La rete elettrica a Terna
Tra le ipotesi messe in campo da Messori, in un’intervista al Corriere della Sera, c’è anche una soluzione intermedia: vendita di Trenitalia e di parte di Rfi. Parte di questo piano si sta già realizzando, perché Rfi sta già trattando la cessione della rete elettrica a Terna, con un incasso stimato in un miliardo di euro. «Invece di discettare in astratto – mette in guardia Mucchetti – si dovrebbe vigilare affinché non si saldi un fronte Fs-Terna ai danni dei consumatori: la rete finisce nella Rab (valore del capitale investito netto, ndr) di Terna che può pagare tanto e girare il conto alla bolletta. Altro può essere ceduto. Ma non è qui il punto del contendere. Quanto a Trenitalia, tali e tanti sono gli intrecci tra attività a mercato e attività di servizio universale che, prima di parlare seriamente, bisognerebbe avere numeri che oggi abbiamo solo in parte: dalla contabilità dell’AV a quella della lunga percorrenza fino al trasporto regionale».
Il ruolo di Ntv e dell’Autorità
Il convitato di pietra, nella discussione sulla vendita di tutto il gruppo o di una sola parte, è Ntv. La società che gestisce i treni Italo sulla rete ad Alta velocità potrebbe annunciare, come detto nei giorni scorsi dai sindacati, 250 esuberi, ossia il 25% del personale. L’azienda che per un terzo appartiene a Montezemolo, Della Valle e Punzo da mesi sta attribuendo le sue difficoltà proprio alla gestione non imparziale della rete da parte di Rfi.

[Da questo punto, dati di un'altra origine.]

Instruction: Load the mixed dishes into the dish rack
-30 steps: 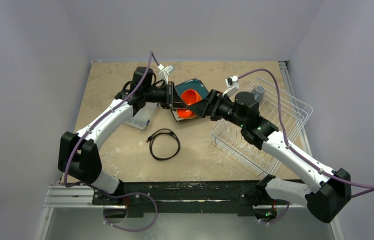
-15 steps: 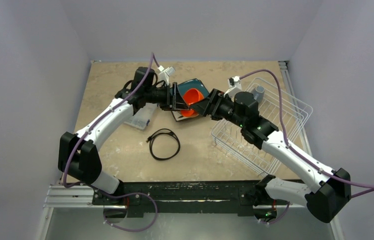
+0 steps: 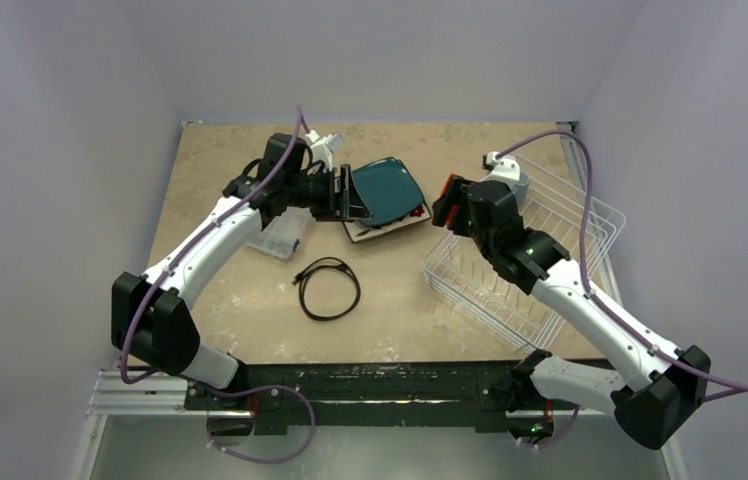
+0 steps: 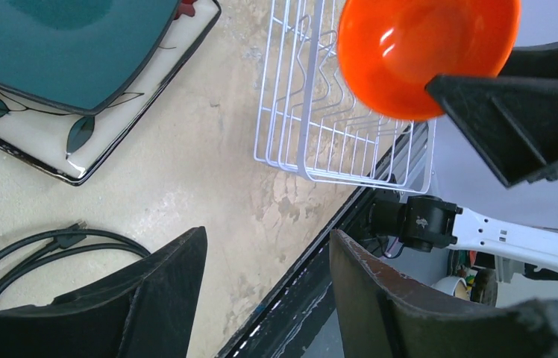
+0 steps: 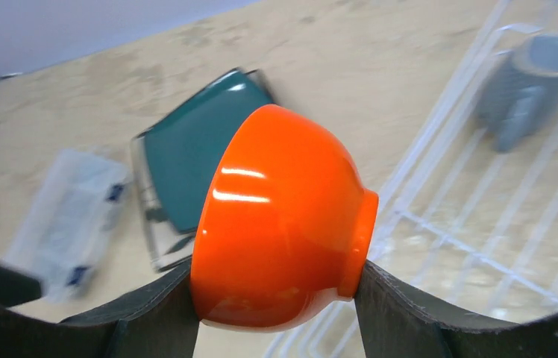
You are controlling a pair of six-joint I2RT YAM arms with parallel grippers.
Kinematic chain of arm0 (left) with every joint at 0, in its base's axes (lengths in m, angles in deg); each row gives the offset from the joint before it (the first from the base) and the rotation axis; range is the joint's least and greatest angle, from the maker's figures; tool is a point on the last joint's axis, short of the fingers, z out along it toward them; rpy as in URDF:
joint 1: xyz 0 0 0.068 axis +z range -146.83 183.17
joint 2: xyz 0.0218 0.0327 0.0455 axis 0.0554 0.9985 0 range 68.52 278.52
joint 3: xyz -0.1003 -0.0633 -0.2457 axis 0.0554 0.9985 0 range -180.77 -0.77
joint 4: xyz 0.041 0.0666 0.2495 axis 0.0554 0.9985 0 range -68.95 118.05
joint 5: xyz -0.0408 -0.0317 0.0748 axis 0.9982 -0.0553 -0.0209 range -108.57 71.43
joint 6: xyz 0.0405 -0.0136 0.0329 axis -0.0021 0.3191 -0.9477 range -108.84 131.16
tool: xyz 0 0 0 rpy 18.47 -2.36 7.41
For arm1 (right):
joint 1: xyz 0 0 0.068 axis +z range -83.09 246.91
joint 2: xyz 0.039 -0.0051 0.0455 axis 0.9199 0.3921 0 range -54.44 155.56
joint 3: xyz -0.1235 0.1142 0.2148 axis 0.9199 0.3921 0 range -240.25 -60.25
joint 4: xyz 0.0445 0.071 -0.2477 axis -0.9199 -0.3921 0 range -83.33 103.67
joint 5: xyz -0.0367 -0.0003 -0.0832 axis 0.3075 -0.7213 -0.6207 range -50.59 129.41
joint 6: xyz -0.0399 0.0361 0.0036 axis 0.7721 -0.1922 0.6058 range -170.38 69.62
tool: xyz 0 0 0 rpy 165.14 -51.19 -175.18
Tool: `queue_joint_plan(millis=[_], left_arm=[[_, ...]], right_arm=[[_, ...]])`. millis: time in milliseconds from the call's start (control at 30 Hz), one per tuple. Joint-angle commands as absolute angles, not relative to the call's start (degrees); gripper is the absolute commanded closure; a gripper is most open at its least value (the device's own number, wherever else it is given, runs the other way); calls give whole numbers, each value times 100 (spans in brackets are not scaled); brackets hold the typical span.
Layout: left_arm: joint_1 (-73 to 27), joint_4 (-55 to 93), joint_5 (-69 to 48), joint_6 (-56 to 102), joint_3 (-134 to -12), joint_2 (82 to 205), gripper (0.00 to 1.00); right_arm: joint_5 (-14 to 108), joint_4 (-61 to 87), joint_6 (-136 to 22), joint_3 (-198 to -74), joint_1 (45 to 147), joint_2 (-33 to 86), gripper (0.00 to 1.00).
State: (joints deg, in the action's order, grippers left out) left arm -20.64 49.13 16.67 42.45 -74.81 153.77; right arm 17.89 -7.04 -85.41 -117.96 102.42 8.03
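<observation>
Sideways in right pincer (image 5: 274, 267), glossy footed orange bowl (image 5: 280, 216), seemingly plain.

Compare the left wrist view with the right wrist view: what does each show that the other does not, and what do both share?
Only the left wrist view shows the black coiled cable and the inside of the orange bowl. Only the right wrist view shows the grey-blue mug, the clear plastic box and the bowl's outer side. Both show the bowl held by the right claw, the dish rack and the dark teal plate.
</observation>
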Motion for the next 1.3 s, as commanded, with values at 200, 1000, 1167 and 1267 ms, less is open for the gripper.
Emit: queue_joint_plan(millis=[200, 1000, 1167, 1267], left_arm=[[-2095, 4791, 1872, 4233, -7662, 15273, 40], [-2208, 4735, 1953, 4246, -7610, 15111, 30], [-2240, 4692, 1986, 4279, -7592, 15041, 30], [-2255, 4674, 1989, 4276, -7583, 14987, 30]], right_arm=[[-2064, -2235, -7328, -12763, 10212, 1732, 100], [-4044, -4466, -9468, -13516, 8107, 4818, 100], [-3840, -3861, -8934, -13525, 7760, 4978, 100], [-3459, -3065, -8180, -13351, 7555, 4914, 100]])
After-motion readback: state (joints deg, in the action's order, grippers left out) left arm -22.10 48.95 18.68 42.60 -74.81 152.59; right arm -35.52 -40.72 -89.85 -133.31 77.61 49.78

Il tema della separazione tra rete e attività di trasporto, per il sindacalista «è attuale in Italia, perché c’è il problema del rapporto tra Ntv ed Fs». «Non è vero – aggiunge – che la concorrenza debba passare tra la separazione societaria tra la rete e il trasporto. Ci vuole una netta separazione dal punto di vista contabile per evitare che i corrispettivi pubblici per le reti possano andare alle società di trasporto. Può essere che sia necessaria un’ulteriore separazione contabile, e di sicuro è necessaria la crescita dell’Autorità di trasporto. Le critiche che sono state rivolte all’Authority qualche fondamento ce l’hanno. Sono passati più di due anni tra la legge di istituzione e la partenza operativa. Senza con questo criticare il suo presidente (Andrea Camanzi, ndr), è stata un’operazione più lenta di quanto era lecito aspettarsi».